After seven years’ work, the Iraq Inquiry (known as the Chilcot Inquiry) has finally released its 2.6m-word report on the UK’s role in the 2003 invasion of Iraq. The Conversation has stayed with the story throughout the week; here’s what our expert authors have to say.

Louise Kettle sums up the inquiry’s top line: that the Iraq War and its disastrous aftermath emerged from a wholesale failure of oversight and planning that allowed faulty assumptions to escape vital scrutiny.

In particular, the intelligence services come in for a serious kicking from Chilcot. Jamie Gaskarth explains how the Joint Intelligence Committee in particular failed to stop the equivocal assessment of Iraq’s weapons of mass destruction from being “presented with a certainty that was not justified”.

Paul Rogers examines the invasion’s catastrophic aftermath, which is still unfolding today. He explains that while there was, in fact, a clear post-invasion plan, it was hopelessly inadequate for dealing with what actually happened. More ominously still, the West seems to have learnt nothing from its failure.

Tony Blair

Of course, one individual dominated the report’s executive summary and the reaction to it. Scott Lucas points out that even though the report heavily criticises Blair and his close associates, it declines to accuse him of outright deceit – a delicate balancing act that will infuriate the protesters waving their “Bliar” placards.

But Blair is far from off the hook. Fears that the report would be a whitewash designed to exonerate him proved unfounded – and as Feargal Cochrane writes, regardless of Blair’s escape from explicit charges of deception and bad faith, the Iraq War and the hundreds of thousands of deaths it caused have already written him a sad political epitaph.

As Owen Thomas sees it, the report’s biggest lesson comes out of Blair’s muscular interventionist worldview. Unless the West rethinks its approach to security from top to bottom, he writes, it is doomed to repeat many of Bush and Blair’s mistakes.

Getting it wrong

John Jewell takes a look at the mainstream media, which eagerly condemned Blair once the report was released – but which too readily accepted the terms of debate in 2003, and thereby allowed the discussion of Iraq’s weapons of mass destruction to proceed as it did.

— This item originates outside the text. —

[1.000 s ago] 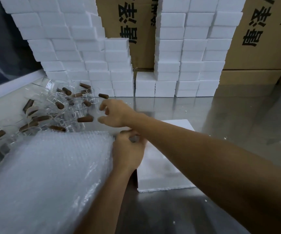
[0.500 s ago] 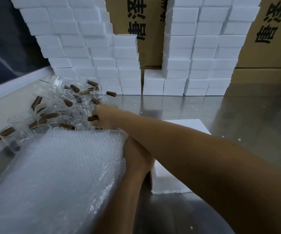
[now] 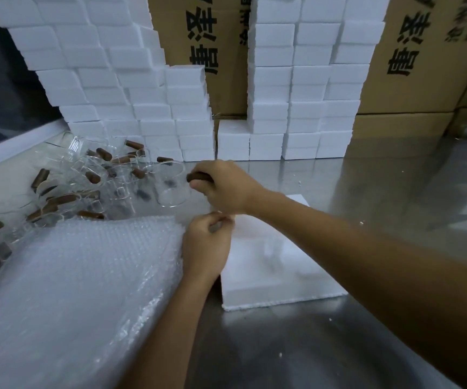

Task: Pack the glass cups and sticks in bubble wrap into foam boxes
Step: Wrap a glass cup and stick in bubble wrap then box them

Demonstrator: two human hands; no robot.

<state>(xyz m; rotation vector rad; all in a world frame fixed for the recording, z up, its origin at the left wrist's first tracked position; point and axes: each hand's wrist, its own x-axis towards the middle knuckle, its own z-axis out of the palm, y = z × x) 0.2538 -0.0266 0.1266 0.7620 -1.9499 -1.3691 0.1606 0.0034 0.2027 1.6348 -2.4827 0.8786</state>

And as for the war’s outspoken critics, who took to the streets of London in their hundreds of thousands (or even millions)? James Strong takes them to task as well, pointing out that while there was plenty of sentiment against the war, it was too speculative and too resigned to the inevitable to make much of a difference.

But did the UK’s furious protesters have a point when they said the invasion was ultimately about oil? Perhaps – but not in the way they thought. Bulent Gokay explains that even if oil exploitation wasn’t a specific motive for the war, its position in the global balance of power is so fundamental that the intervention in Iraq simply can’t be fully explained without it.

What now?

While it’s far from the damp squib some expected, Chilcot’s final report is not without its problems. After all, the hard facts are one thing, but healing truth and meaningful reconciliation are something quite different. James Sweeney explains how the report falls short on both measures, looking to other countries’ experience with the trauma of conflict and just how difficult it is to make sure justice is served.

Philip Cunliffe also suggests that Britain take this opportunity to ask why, exactly, its establishment is so convinced that costly retrospective inquries are the best way of getting to the bottom of the country’s problems.

There’s still plenty to pick over, and The Conversation will feature more analysis in the coming days as the report’s findings are further digested.